Mr Amin was especially thrilled to share his tongue-combusting condiment. “This is the spiciest sambal in Orchard Road! If you love spice, must try,” he encouraged. A glutton for punishment, it was the first thing I popped into my mouth, which immediately went up in flames. A deep orange colour, dotted with lots of chilli seeds and flecks of green lime, Mr Amin wasn’t exaggerating about his sambal belacan (toasted shrimp paste). As he put it, “It’s not mixed with normal red chilli. It’s 100% pure chilli padi. The taste is solid!”
Tears sprang from my eyes and my nose had started to run, but the masochist in me adored the searing heat. Amused at my reaction, he added with a gleeful laugh, “I tell my customers, this is free, take and try. Most of them say, ‘Abang (elder brother in Malay), I cannot tahan (tolerate).’ But they try it anyway and next time they come back, they say, ‘ Sorry Abang, I surrender. Too hot!”
Although a challenge for this spice lover, I refused to wave the white flag, even though the fire in my mouth had to be doused with plain rice so my tastebuds could continue to do their job. I confess I blew the budget with my order, exceeding the usual $6 for one main (chicken, beef, fish or squid) and two sides (vegetables, potatoes, ikan billis, etc.). Instead, my greedy hands held a plate full of beef rendang, sambal ikan, sambal goreng, begedil and a big dollop of sambal belacan, all carefully arranged atop steaming white rice.

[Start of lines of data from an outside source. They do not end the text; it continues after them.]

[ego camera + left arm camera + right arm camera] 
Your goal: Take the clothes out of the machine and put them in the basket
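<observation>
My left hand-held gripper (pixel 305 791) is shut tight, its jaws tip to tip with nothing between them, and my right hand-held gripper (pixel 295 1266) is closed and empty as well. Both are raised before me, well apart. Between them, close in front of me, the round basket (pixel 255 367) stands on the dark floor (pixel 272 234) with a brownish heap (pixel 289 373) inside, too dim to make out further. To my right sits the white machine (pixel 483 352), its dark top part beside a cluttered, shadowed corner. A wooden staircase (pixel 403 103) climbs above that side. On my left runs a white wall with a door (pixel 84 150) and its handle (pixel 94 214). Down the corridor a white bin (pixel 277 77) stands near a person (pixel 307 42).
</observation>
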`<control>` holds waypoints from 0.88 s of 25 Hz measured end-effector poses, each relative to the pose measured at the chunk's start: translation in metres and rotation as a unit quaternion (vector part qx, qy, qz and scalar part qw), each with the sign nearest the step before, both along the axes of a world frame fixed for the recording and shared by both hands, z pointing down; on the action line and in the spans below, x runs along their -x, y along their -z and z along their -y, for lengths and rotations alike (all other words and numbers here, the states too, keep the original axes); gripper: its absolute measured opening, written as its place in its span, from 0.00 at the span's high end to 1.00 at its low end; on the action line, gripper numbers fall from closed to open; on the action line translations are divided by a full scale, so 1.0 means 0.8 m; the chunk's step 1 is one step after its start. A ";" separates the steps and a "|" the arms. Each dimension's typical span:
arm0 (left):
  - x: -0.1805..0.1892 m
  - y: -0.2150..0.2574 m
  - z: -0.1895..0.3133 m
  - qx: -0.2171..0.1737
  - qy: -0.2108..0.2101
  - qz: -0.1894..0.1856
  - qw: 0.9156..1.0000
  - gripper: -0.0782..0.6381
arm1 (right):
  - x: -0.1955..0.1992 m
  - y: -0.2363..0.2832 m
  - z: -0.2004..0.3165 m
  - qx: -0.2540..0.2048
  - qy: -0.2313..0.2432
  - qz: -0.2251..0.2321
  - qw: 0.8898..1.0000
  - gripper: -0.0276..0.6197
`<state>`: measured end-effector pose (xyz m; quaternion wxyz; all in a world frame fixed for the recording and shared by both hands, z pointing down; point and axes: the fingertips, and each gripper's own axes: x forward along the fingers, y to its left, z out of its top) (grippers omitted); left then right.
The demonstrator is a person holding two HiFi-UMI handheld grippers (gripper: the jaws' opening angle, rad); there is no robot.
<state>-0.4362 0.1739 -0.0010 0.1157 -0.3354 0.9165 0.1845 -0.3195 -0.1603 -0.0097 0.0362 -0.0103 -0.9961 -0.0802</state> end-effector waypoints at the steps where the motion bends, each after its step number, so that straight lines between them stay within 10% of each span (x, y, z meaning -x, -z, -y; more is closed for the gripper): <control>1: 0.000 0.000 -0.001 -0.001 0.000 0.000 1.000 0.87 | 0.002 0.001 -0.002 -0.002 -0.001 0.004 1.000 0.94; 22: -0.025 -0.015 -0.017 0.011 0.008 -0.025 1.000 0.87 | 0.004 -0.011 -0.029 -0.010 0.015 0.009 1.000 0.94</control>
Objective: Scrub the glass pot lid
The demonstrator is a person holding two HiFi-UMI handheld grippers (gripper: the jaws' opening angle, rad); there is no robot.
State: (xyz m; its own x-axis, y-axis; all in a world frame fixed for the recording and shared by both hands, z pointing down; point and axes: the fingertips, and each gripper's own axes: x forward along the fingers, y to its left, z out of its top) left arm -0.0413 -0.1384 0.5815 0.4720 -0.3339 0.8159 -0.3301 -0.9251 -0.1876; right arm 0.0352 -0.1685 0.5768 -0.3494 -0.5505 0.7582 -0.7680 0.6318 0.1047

Mr Amin’s relationship with his customers was disarming. He was just so grateful for the support of his regulars, whom he treats more like family than friends. No wonder they call him big brother, phone him often and keep returning with their entire families in tow for a taste of tiny but mighty Mansor D’Cafe’s Singapore-style nasi padang with a side of sincere hospitality. Such long-time customers continue flocking to Mansor D’Cafe, whose popularity has spread by word of mouth to new customers like myself.
A queue can be seen most lunchtimes, ravenous for the glistening, rainbow-coloured array of freshly-cooked favourites. Get there before 11.30am to avoid disappointment. Mr Amin advised, “First come, first served! By 2.30 or 3pm, there’s not much left, you might not get your choice.”
Mr Amin said it best – It’s not just food they’re sharing, but their hearts. With every plate, they’re feeding you like family and welcoming you into their home. So next time I feel homesick, I’m heading back for the ayam goreng, lemak chilli padi, sayur lodeh and all the other dishes I’ve yet to try.
Far East Plaza, 14 Scotts Road, #04-34, Singapore 228213.
It’s open Mondays to Saturdays, 11.30am to 5pm. Closed on Sundays and public holidays.